*** Source material

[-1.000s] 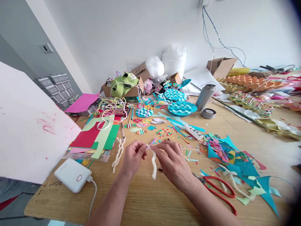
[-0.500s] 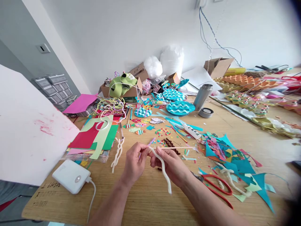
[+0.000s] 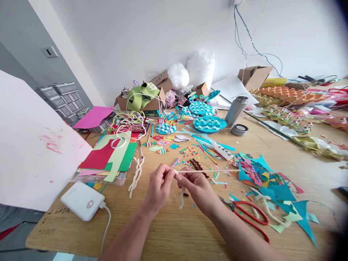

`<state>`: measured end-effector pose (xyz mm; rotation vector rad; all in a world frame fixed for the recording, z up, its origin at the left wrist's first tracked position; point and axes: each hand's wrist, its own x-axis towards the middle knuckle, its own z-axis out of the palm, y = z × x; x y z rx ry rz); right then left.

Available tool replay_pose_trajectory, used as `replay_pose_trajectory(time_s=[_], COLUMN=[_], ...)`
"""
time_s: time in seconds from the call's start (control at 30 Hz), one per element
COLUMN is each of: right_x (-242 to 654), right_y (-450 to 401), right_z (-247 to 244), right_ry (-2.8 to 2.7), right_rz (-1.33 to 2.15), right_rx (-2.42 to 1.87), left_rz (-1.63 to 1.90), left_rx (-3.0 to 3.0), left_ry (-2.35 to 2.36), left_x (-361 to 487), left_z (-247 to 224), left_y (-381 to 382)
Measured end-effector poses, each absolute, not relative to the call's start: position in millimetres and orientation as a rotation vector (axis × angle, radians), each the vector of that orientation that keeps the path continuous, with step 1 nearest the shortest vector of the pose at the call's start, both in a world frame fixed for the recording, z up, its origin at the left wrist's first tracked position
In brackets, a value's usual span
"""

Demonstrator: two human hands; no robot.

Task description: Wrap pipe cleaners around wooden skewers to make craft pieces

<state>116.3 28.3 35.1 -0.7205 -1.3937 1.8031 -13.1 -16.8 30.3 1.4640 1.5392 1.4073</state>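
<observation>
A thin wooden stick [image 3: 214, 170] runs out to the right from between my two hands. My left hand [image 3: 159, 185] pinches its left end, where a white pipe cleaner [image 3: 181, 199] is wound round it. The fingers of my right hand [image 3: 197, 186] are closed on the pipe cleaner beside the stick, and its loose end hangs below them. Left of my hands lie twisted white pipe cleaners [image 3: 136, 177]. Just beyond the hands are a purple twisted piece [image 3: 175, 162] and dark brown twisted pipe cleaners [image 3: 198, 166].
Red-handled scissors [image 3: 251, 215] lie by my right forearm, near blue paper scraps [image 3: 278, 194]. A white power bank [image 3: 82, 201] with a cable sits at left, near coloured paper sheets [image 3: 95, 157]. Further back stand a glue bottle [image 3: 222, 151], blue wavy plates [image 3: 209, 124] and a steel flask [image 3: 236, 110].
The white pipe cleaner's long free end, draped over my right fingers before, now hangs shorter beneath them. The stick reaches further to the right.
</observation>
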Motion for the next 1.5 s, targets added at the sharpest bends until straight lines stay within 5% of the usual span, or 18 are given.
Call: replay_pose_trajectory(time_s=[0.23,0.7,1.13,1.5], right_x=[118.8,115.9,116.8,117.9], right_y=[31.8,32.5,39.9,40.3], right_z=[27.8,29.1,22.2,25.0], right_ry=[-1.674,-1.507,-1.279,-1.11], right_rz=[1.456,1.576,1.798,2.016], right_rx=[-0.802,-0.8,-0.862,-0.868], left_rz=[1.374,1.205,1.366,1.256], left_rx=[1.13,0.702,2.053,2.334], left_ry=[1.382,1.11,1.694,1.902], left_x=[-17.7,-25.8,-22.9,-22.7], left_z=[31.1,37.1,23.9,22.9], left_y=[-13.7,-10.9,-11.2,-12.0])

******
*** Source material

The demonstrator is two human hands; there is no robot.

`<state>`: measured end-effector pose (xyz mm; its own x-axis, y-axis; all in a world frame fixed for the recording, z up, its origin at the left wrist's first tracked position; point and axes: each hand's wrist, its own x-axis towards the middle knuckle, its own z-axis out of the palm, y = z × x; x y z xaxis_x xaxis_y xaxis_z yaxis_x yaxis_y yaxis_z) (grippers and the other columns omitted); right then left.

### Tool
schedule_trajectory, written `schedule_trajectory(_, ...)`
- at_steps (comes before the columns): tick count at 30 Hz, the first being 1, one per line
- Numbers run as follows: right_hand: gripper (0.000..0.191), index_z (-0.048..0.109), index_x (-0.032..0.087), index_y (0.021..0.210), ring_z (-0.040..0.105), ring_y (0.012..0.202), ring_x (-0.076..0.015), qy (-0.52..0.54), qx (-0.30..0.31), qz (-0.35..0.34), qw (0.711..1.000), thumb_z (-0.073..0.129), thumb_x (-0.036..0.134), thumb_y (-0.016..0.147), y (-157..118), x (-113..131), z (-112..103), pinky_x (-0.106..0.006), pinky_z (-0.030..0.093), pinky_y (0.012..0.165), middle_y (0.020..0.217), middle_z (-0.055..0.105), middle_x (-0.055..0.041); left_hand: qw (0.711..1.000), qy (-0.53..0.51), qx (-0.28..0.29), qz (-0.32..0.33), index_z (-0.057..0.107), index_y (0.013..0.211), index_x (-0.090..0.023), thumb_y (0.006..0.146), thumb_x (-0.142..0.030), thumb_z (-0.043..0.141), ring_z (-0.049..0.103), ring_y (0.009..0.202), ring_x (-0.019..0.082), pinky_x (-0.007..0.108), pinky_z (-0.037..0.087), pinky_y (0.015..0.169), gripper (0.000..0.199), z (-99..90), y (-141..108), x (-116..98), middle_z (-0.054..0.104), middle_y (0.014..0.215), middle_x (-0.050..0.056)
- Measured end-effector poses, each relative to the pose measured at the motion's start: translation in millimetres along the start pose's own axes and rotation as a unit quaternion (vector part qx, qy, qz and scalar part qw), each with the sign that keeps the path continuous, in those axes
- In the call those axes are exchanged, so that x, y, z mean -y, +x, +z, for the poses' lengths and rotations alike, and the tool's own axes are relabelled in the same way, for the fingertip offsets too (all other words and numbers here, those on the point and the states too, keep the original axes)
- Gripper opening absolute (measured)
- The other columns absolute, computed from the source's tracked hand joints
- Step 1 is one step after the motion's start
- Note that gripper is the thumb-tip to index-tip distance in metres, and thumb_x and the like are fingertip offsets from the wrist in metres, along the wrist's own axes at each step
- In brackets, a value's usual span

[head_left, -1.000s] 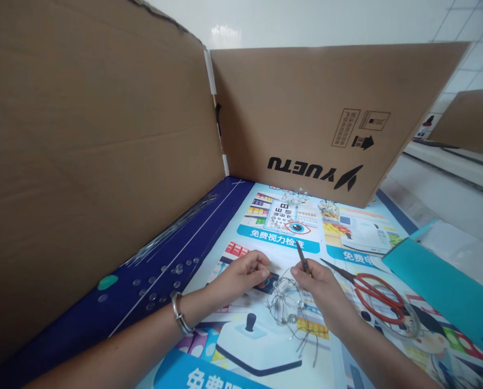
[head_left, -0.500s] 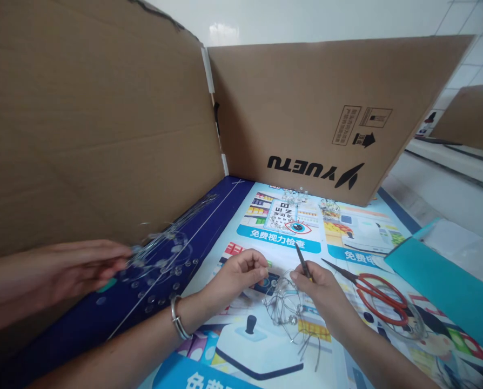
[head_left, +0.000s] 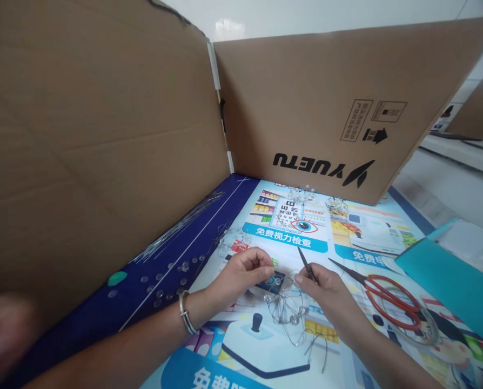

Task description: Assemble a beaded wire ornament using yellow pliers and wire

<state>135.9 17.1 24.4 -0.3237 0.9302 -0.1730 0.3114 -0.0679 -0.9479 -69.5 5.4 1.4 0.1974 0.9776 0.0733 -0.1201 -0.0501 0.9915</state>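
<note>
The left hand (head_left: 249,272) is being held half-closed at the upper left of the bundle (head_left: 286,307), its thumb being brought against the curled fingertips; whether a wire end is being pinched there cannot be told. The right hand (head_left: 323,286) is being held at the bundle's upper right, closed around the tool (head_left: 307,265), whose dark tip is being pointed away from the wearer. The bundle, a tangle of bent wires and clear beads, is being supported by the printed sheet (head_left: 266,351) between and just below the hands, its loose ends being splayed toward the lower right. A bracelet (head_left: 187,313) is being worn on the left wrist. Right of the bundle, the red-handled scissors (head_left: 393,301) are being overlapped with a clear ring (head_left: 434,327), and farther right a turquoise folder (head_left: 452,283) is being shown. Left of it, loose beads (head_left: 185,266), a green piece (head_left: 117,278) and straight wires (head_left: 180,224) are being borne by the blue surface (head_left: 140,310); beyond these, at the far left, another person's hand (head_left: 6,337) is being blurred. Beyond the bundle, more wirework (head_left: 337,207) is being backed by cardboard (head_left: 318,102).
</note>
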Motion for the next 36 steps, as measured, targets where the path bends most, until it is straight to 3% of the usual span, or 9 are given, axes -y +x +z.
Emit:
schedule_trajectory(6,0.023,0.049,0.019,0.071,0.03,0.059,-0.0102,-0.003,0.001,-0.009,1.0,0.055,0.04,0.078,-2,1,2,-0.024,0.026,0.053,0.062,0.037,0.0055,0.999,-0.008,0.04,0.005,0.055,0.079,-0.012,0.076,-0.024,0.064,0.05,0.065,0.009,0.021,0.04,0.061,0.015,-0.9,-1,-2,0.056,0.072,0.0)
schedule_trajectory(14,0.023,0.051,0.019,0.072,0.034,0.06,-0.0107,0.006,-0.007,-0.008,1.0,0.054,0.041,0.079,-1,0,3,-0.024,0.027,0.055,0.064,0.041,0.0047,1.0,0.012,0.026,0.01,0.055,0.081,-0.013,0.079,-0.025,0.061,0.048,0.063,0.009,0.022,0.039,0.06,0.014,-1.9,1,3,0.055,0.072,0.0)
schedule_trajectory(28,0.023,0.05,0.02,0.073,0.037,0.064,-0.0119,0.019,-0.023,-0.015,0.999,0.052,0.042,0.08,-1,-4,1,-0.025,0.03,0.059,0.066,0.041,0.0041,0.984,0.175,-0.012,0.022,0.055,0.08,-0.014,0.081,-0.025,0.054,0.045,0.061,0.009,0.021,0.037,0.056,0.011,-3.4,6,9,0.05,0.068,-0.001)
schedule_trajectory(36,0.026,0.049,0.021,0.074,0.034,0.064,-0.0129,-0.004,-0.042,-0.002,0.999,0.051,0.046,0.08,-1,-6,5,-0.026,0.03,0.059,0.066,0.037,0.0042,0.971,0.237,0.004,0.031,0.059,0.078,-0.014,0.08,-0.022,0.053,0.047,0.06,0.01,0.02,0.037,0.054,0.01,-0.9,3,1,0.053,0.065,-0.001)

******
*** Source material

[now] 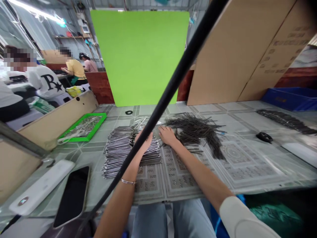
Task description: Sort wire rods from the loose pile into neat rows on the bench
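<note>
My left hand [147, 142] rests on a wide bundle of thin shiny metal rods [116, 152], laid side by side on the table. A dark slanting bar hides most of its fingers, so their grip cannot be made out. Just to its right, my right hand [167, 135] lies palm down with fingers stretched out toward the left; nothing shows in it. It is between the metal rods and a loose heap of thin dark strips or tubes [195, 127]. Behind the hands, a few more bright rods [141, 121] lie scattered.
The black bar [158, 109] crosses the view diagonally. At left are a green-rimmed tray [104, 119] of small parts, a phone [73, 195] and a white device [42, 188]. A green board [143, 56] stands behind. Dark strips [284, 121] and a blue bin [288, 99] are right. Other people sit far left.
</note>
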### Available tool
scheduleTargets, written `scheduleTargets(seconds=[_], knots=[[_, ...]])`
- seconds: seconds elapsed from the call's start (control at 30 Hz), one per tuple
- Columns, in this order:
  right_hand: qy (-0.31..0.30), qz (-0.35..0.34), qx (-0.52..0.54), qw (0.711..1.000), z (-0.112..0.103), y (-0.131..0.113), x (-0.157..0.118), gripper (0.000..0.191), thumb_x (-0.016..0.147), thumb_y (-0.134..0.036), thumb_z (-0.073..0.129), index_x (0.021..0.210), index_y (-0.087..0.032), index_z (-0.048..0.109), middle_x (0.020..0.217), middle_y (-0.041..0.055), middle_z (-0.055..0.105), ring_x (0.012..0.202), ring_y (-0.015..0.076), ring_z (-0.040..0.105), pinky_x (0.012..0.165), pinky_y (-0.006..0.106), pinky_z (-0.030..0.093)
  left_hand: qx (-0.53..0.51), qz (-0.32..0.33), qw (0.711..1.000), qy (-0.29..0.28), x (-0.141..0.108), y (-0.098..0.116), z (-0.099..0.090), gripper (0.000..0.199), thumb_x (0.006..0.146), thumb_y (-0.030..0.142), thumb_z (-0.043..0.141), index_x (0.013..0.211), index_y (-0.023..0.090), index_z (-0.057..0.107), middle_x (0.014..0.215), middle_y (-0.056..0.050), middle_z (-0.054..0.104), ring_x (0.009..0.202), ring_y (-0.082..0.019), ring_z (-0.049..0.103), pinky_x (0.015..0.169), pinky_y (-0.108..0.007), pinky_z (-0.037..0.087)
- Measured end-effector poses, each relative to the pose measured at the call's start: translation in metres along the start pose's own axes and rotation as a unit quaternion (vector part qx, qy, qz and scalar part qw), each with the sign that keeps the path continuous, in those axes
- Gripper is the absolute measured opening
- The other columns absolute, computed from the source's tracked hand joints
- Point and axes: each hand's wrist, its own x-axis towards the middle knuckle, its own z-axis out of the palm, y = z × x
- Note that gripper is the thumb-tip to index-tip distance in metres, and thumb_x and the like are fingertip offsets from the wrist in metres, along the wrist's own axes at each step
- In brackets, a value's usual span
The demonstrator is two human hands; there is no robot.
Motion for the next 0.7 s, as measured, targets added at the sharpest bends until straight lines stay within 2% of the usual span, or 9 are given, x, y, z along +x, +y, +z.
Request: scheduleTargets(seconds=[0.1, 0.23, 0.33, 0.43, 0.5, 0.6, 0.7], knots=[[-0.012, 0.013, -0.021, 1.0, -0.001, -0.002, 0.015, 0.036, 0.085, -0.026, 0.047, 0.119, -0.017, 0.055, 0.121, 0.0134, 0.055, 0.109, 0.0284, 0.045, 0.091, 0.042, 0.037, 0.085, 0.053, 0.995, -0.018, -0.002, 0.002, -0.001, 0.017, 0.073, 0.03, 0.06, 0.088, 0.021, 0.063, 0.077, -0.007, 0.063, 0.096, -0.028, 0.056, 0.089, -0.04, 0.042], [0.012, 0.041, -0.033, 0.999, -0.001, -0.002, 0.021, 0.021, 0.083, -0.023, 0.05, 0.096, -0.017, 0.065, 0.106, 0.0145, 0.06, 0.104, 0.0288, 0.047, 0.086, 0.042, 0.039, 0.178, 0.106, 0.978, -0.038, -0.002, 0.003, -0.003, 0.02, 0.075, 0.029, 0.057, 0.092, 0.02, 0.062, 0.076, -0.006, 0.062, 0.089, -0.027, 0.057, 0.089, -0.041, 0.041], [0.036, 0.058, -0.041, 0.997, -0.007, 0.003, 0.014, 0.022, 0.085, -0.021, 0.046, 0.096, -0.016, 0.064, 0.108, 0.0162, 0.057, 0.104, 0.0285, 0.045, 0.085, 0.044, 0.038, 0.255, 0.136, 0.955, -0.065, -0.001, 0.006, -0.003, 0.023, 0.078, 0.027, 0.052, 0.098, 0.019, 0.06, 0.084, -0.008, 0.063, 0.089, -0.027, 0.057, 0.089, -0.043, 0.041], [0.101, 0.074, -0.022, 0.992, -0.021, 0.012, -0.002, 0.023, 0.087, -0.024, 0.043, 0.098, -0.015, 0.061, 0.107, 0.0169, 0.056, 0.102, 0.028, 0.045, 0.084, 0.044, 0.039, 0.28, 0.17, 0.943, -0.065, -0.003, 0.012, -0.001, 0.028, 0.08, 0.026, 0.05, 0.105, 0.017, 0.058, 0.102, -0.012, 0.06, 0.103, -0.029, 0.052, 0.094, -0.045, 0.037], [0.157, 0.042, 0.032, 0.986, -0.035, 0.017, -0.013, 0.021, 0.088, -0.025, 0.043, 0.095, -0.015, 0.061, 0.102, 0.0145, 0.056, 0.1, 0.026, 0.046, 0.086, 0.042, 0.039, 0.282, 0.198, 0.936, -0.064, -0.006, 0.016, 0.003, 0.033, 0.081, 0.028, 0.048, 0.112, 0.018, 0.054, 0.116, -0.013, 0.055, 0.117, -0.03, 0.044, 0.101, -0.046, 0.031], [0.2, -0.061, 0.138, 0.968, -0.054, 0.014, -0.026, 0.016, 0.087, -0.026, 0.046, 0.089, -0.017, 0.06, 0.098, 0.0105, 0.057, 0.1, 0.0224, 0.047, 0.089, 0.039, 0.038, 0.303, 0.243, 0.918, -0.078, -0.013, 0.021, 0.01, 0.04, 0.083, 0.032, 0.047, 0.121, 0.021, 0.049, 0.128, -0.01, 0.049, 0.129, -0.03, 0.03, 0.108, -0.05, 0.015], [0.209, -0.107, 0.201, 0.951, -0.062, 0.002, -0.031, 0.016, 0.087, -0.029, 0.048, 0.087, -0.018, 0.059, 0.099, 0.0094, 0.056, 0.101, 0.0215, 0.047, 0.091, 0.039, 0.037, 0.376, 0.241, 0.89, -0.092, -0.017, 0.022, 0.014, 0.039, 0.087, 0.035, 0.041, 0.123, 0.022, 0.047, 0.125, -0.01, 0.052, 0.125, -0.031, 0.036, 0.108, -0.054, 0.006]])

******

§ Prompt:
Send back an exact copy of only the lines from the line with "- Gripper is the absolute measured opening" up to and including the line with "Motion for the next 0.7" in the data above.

§ Result for this task:
- Gripper is the absolute measured opening
- The other columns absolute, computed from the source's tracked hand joints
- Point and axes: each hand's wrist, its own x-axis towards the middle knuckle, its own z-axis out of the palm, y = z × x
- Note that gripper is the thumb-tip to index-tip distance in metres, and thumb_x and the like are fingertip offsets from the wrist in metres, along the wrist's own axes at each step
- In brackets, a value's usual span
The demonstrator is two human hands; there is no robot.
Motion for the next 0.7 s, as measured, targets added at the sharpest bends until straight lines stay within 2% of the usual span, or 9 are given, x, y, z along +x, +y, +z.

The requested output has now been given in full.